Scan the entries and copy each line where the word "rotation" is present.

* * * * *

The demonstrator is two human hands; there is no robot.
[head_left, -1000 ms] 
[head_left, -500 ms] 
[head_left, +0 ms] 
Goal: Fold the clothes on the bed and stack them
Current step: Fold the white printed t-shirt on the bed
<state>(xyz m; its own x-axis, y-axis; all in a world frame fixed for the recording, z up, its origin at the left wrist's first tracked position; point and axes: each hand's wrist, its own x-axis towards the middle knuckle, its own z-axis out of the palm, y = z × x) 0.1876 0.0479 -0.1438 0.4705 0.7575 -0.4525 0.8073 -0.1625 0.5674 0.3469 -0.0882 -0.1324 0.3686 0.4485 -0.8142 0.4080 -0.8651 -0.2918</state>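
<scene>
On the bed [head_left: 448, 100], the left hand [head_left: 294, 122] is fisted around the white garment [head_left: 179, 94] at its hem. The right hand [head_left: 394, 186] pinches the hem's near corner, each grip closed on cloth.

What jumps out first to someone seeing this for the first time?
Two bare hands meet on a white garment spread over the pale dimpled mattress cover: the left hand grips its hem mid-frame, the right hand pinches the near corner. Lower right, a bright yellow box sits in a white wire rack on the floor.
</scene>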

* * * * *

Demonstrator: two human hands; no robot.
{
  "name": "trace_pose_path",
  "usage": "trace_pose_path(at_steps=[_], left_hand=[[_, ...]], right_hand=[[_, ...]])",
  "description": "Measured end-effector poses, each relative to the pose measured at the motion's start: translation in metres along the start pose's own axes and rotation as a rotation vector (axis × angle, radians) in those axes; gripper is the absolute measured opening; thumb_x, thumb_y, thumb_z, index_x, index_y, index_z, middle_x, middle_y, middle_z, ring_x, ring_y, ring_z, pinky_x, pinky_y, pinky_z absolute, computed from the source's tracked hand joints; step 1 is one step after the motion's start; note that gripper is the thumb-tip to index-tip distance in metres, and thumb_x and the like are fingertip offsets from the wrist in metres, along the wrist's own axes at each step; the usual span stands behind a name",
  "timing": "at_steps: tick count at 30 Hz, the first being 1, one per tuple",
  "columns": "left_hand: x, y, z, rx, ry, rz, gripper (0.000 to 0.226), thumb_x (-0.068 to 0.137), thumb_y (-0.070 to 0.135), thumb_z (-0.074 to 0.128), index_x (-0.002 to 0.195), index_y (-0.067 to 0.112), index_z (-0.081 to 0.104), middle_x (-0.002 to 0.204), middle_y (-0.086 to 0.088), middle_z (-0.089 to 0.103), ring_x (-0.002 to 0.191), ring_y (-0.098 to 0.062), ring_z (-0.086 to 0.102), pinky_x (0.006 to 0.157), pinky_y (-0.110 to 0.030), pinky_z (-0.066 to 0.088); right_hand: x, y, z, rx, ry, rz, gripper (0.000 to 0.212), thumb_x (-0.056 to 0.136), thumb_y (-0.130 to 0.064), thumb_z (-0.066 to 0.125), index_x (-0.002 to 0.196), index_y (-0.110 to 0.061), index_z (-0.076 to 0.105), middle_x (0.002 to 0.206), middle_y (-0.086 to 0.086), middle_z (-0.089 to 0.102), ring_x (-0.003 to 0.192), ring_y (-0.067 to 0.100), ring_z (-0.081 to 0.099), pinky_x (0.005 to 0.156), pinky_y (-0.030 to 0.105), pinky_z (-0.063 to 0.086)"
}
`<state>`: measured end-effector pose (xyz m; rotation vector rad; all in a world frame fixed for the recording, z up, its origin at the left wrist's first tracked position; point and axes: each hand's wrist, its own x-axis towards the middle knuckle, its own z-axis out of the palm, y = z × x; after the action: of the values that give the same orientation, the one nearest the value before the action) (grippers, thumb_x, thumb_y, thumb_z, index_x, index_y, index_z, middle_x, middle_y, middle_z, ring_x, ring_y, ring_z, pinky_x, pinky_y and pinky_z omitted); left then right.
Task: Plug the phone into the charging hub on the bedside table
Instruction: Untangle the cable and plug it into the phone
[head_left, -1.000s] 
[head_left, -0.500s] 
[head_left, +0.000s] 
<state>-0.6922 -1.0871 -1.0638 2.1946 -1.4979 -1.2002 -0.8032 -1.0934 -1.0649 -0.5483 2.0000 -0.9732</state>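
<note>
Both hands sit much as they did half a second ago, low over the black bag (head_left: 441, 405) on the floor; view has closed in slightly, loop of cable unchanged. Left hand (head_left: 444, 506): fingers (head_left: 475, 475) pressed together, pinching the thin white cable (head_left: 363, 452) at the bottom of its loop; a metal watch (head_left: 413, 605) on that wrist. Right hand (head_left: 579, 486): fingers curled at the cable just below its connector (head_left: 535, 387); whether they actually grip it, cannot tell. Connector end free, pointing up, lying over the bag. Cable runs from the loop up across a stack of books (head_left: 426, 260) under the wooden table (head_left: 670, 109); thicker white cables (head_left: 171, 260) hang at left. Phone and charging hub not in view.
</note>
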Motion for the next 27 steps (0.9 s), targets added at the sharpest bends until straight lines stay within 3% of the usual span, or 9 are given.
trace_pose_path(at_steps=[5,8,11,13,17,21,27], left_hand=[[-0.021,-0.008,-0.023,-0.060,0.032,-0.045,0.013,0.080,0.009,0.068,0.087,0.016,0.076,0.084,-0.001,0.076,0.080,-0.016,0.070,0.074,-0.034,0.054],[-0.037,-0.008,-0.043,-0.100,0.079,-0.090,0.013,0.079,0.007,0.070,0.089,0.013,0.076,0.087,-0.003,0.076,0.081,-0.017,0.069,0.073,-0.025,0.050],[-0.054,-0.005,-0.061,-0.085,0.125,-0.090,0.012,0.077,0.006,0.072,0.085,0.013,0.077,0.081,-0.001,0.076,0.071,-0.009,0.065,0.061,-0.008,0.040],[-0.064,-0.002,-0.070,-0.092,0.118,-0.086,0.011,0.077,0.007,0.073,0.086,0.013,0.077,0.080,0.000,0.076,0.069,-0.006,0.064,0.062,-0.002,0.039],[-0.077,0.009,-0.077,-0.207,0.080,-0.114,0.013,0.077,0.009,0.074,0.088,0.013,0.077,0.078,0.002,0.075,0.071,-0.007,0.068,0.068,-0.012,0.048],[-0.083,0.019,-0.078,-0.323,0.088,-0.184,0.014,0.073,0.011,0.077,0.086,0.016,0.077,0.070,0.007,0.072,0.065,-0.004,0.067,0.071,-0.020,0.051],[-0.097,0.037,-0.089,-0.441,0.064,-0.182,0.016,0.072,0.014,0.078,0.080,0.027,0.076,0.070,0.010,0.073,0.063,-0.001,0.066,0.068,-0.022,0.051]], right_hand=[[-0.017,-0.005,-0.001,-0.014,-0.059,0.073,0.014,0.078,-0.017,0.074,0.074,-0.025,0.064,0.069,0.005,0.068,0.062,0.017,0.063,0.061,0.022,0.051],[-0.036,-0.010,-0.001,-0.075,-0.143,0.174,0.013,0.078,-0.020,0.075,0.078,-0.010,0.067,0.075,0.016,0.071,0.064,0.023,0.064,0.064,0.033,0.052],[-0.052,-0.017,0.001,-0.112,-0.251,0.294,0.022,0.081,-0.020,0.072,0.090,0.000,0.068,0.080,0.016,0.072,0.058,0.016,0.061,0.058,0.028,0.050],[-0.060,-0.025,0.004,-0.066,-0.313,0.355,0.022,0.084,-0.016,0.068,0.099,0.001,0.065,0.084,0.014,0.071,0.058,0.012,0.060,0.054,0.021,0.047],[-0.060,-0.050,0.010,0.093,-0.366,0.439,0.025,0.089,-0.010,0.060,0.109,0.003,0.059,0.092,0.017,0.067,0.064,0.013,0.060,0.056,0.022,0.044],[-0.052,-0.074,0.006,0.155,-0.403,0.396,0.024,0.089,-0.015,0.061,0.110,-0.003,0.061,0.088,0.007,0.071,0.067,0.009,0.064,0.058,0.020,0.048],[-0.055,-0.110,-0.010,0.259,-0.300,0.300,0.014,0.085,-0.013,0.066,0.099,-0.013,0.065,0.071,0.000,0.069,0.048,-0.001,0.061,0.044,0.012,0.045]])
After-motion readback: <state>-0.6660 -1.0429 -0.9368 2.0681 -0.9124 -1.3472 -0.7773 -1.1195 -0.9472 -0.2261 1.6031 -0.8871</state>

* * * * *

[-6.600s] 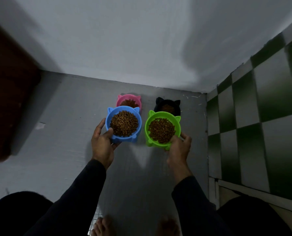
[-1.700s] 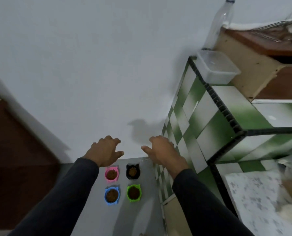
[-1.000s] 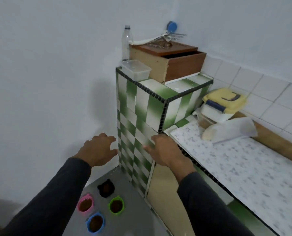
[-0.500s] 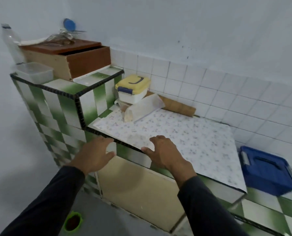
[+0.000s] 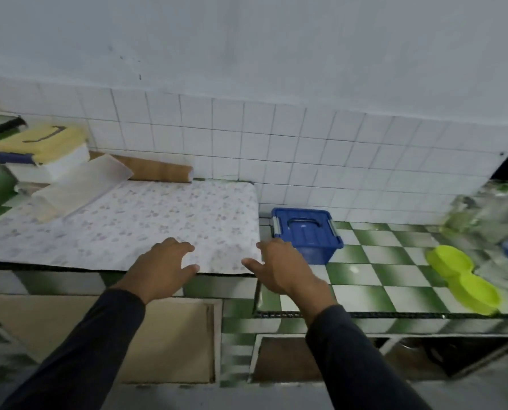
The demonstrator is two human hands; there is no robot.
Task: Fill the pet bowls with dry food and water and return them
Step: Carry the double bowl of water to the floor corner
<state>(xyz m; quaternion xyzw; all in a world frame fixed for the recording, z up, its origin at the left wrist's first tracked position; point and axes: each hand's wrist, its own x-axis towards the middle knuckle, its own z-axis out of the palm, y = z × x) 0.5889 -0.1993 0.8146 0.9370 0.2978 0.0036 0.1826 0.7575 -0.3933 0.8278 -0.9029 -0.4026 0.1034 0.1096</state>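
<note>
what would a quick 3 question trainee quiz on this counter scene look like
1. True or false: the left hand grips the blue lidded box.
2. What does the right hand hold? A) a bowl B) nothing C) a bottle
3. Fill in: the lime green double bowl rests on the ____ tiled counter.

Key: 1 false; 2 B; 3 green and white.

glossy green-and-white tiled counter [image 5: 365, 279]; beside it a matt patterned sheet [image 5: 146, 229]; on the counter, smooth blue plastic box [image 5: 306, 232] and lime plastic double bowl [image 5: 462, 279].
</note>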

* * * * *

Expected answer:
  "description": "Measured end-effector poses, each relative to the pose measured at the motion's start: translation in metres along the start pose's own axes and rotation as a rotation vector (axis × angle, radians) in those axes; gripper is the absolute measured opening; thumb_x, thumb_y, thumb_z, index_x, index_y, index_z, middle_x, middle_y, middle_z, ring_x, ring_y, ring_z, pinky_x, pinky_y, pinky_z absolute, computed from the source's tracked hand joints; step 1 is one step after the motion's start; note that gripper is the thumb-tip to index-tip distance in metres, and thumb_x and the like are fingertip offsets from the wrist in metres, along the wrist's own axes at each step; the usual span stands behind a name",
`<state>`: measured end-effector pose (xyz m; rotation vector rad; all in a world frame fixed for the recording, z up, its origin at the left wrist's first tracked position; point and axes: each hand's wrist, its own x-axis towards the middle knuckle, its own z-axis out of the palm, y = z × x; after the action: of the values that give the same orientation, the one nearest the value before the action) (grippers, thumb_x, thumb_y, thumb_z, index_x, index_y, index_z, middle_x, middle_y, middle_z, ring_x, ring_y, ring_z, pinky_x, pinky_y and pinky_z omitted); left then right.

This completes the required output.